**Work order**: Set down all of the entries word for word, omitting the images they contain.

---

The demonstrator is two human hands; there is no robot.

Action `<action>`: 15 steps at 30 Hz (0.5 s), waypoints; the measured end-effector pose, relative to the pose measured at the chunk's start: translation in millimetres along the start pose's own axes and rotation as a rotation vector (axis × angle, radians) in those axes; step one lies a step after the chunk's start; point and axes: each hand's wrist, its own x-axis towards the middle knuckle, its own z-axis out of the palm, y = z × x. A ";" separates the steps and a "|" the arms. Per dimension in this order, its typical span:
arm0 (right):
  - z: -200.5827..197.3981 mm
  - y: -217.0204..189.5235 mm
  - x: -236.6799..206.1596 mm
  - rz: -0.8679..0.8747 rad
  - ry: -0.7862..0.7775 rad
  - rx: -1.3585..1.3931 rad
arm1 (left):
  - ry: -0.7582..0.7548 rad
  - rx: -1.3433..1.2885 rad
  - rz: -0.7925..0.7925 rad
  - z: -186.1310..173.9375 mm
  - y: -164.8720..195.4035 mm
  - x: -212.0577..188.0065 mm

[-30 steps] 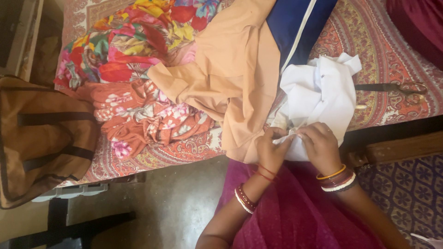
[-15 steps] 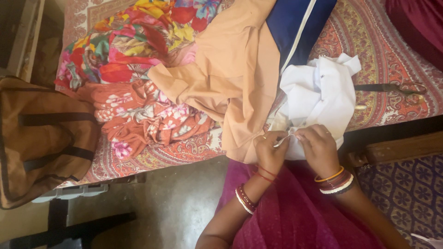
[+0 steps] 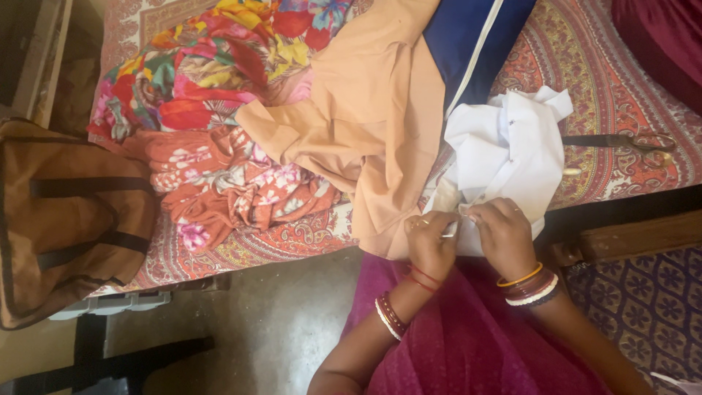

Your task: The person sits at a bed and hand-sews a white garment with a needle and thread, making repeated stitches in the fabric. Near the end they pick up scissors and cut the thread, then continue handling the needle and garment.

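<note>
White garment (image 3: 512, 150) lies bunched at the near edge of the bed (image 3: 621, 66), on the patterned red bedspread, just beside a peach cloth (image 3: 373, 132) and a blue cloth with a white stripe (image 3: 472, 40); floral fabrics (image 3: 219, 110) are heaped further along, and a brown bag (image 3: 62, 219) sits off the bed's end. Both hands meet at the garment's lower hem: the left hand (image 3: 430, 245) has a narrow grip, pinching the edge together with what looks like a small pale sliver, too small to identify, and the right hand (image 3: 504, 234) pinches the hem beside it. Scissors (image 3: 621, 141) rest untouched on the bedspread nearby. Handwork on the hem looks under way, and nothing finished is visible.
</note>
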 end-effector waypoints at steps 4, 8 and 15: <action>5.6 5.9 -3.3 0.053 -0.010 0.039 | -0.010 -0.030 -0.002 2.7 -0.1 -1.3; 6.0 9.3 -2.7 0.128 -0.040 0.115 | -0.009 -0.099 -0.052 5.8 -7.6 -3.0; -17.0 12.7 3.8 0.233 -0.068 0.274 | 0.013 -0.421 -0.408 26.1 -44.0 -7.0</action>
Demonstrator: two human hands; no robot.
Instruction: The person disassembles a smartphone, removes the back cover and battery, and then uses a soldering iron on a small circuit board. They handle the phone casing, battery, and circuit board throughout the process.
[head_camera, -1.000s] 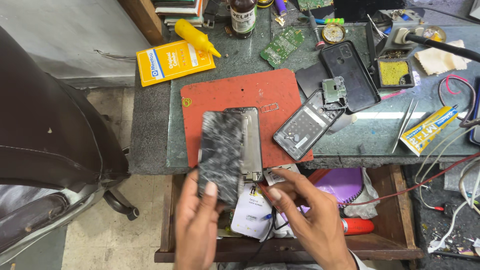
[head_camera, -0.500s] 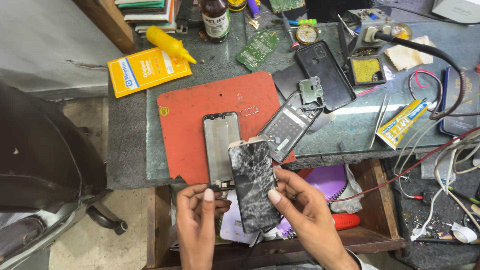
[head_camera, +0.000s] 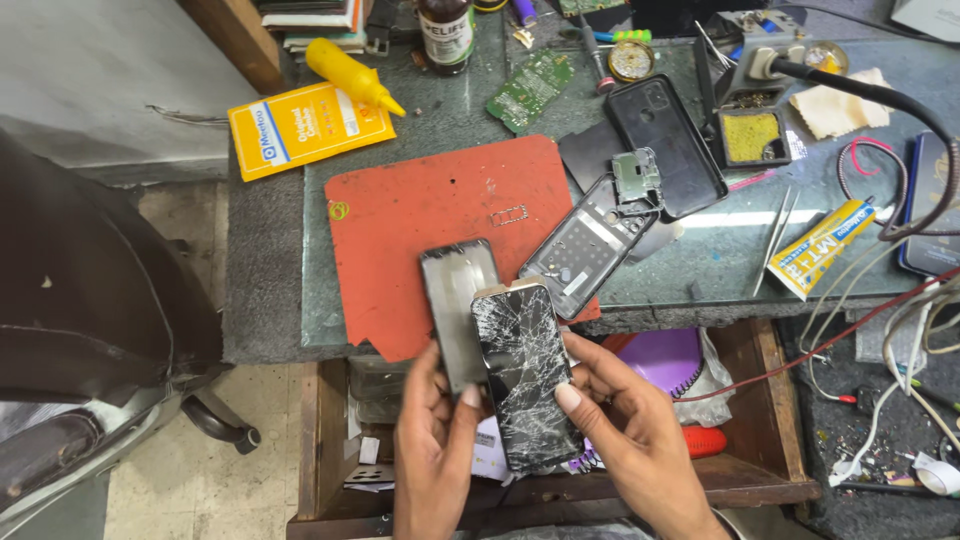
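Your left hand and right hand are bare: no gloves, rings or watch show. Both forearms are uncovered right to the lower edge of the view, with no sleeve cuff in sight. Your nails are short and unpainted, the right thumbnail plain to see.

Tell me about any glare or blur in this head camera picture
Head view: a bright strip of glare lies on the glass bench top; the cracked screen between the left hand and right hand is sharp; the edges bend slightly, as through a wide lens.
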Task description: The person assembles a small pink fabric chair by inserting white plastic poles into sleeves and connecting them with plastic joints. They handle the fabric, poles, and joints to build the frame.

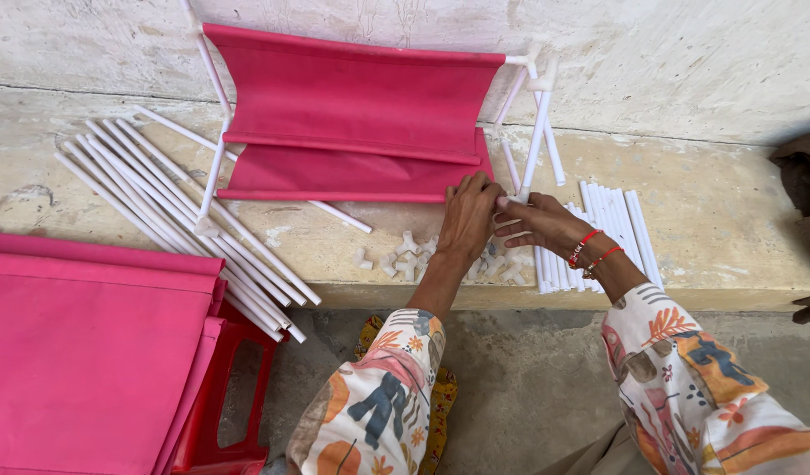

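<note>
I see the pink fabric shelf (352, 114) lying just beyond my left hand (469, 215), whose fingers press together on its lower right corner. My right hand (537, 224) sits just beside the left, pinching a white tube (535, 145) that rises away from it. Small white connectors (405, 259) lie scattered beneath both wrists.

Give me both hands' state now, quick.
Left hand: closed, fingers gripping the lower corner of the pink fabric panel.
Right hand: pinching a white tube end at that corner.
</note>
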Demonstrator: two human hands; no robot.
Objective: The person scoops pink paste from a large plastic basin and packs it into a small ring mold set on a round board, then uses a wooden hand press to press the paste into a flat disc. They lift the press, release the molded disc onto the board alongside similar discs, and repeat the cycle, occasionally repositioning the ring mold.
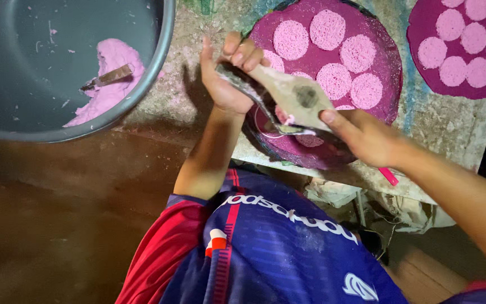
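- Spoon (265, 107), dark metal, clamped in left hand (226, 79) over magenta round tray (389, 67)
- Right hand (367, 138) grips tan wooden paddle (293, 95), touching spoon
- Pink lacy discs (333, 81) on tray
- Second tray (423, 67) top right
- Grey basin (158, 62), pink dough (111, 79), top left

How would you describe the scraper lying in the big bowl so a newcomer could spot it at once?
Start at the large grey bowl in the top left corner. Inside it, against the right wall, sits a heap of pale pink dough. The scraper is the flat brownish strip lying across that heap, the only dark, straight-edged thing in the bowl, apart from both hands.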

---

**Result**:
The demonstrator is two human hands; there is no robot.

Action `<action>`: 15 steps at 30 Hz (0.5 s), waypoints; the measured end-effector pose, relative to the pose measured at the chunk's start: translation in millimetres along the start pose's own axes and rotation as a rotation vector (axis × angle, radians) in those axes; step one lies a step after the chunk's start; point and axes: each hand's wrist, its own x-axis towards the middle knuckle, its own z-axis out of the palm, y = z × x. A ";" separates the steps and a "|" the arms. Per dimension in this order, its typical span:
arm0 (right):
  - z: -200.5827..197.3981 mm
  - y: -217.0204..189.5235 mm
  - x: -236.6799..206.1596 mm
  - rz: -0.8679..0.8747 rad
  - ry: -0.7862..0.7775 rad
  - rx: -1.3585..1.3931 rad
arm1 (left):
  - ry: -0.7582..0.7548 rad
  - rx: -1.3433..1.2885 rad
  - rz: -0.7925..0.7925 rad
  - z: -186.1310..173.9375 mm
  - y: -164.8720..195.4035 mm
  - x: -212.0577..188.0065 mm

[-30 steps] 
[-15 steps] 
[+0 steps] 

Your task: The person sits at a bed and hand-sews a white garment with a needle and thread, making repeated stitches in the fabric. Near the end they pick up scissors and cut the thread, then continue handling the needle and garment.

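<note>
White garment (image 3: 512, 150) lies bunched at the near edge of the bed (image 3: 621, 66), on the patterned red bedspread, just beside a peach cloth (image 3: 373, 132) and a blue cloth with a white stripe (image 3: 472, 40); floral fabrics (image 3: 219, 110) are heaped further along, and a brown bag (image 3: 62, 219) sits off the bed's end. Both hands meet at the garment's lower hem: the left hand (image 3: 430, 245) has a narrow grip, pinching the edge together with what looks like a small pale sliver, too small to identify, and the right hand (image 3: 504, 234) pinches the hem beside it. Scissors (image 3: 621, 141) rest untouched on the bedspread nearby. Handwork on the hem looks under way, and nothing finished is visible.
</note>
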 end-effector waypoints at steps 4, 8 and 15: <action>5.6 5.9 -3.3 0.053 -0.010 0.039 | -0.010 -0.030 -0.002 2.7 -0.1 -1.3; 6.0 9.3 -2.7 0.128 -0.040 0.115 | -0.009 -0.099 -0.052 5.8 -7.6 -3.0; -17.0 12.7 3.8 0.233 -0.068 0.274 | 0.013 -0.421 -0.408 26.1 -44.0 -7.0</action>
Demonstrator: two human hands; no robot.
Instruction: The person disassembles a smartphone, removes the back cover and battery, and then uses a soldering iron on a small circuit board. They handle the phone casing, battery, and circuit board throughout the process.
[head_camera, -1.000s] 
[head_camera, -0.500s] 
[head_camera, +0.000s] 
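Your left hand and right hand are bare: no gloves, rings or watch show. Both forearms are uncovered right to the lower edge of the view, with no sleeve cuff in sight. Your nails are short and unpainted, the right thumbnail plain to see.

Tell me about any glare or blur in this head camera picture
Head view: a bright strip of glare lies on the glass bench top; the cracked screen between the left hand and right hand is sharp; the edges bend slightly, as through a wide lens.
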Task description: The person assembles a small pink fabric chair by inserting white plastic poles into sleeves and connecting them with plastic joints. They handle the fabric, poles, and joints to build the frame.


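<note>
I see the pink fabric shelf (352, 114) lying just beyond my left hand (469, 215), whose fingers press together on its lower right corner. My right hand (537, 224) sits just beside the left, pinching a white tube (535, 145) that rises away from it. Small white connectors (405, 259) lie scattered beneath both wrists.

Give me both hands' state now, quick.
Left hand: closed, fingers gripping the lower corner of the pink fabric panel.
Right hand: pinching a white tube end at that corner.
</note>
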Demonstrator: two human hands; no robot.
Objective: The person scoops pink paste from a large plastic basin and packs it into a small ring mold set on a round board, then uses a wooden hand press to press the paste into a flat disc. They lift the press, release the molded disc onto the board alongside similar discs, and repeat the cycle, occasionally repositioning the ring mold.
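- Spoon (265, 107), dark metal, clamped in left hand (226, 79) over magenta round tray (389, 67)
- Right hand (367, 138) grips tan wooden paddle (293, 95), touching spoon
- Pink lacy discs (333, 81) on tray
- Second tray (423, 67) top right
- Grey basin (158, 62), pink dough (111, 79), top left

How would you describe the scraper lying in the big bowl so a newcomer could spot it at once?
Start at the large grey bowl in the top left corner. Inside it, against the right wall, sits a heap of pale pink dough. The scraper is the flat brownish strip lying across that heap, the only dark, straight-edged thing in the bowl, apart from both hands.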

No other output was requested.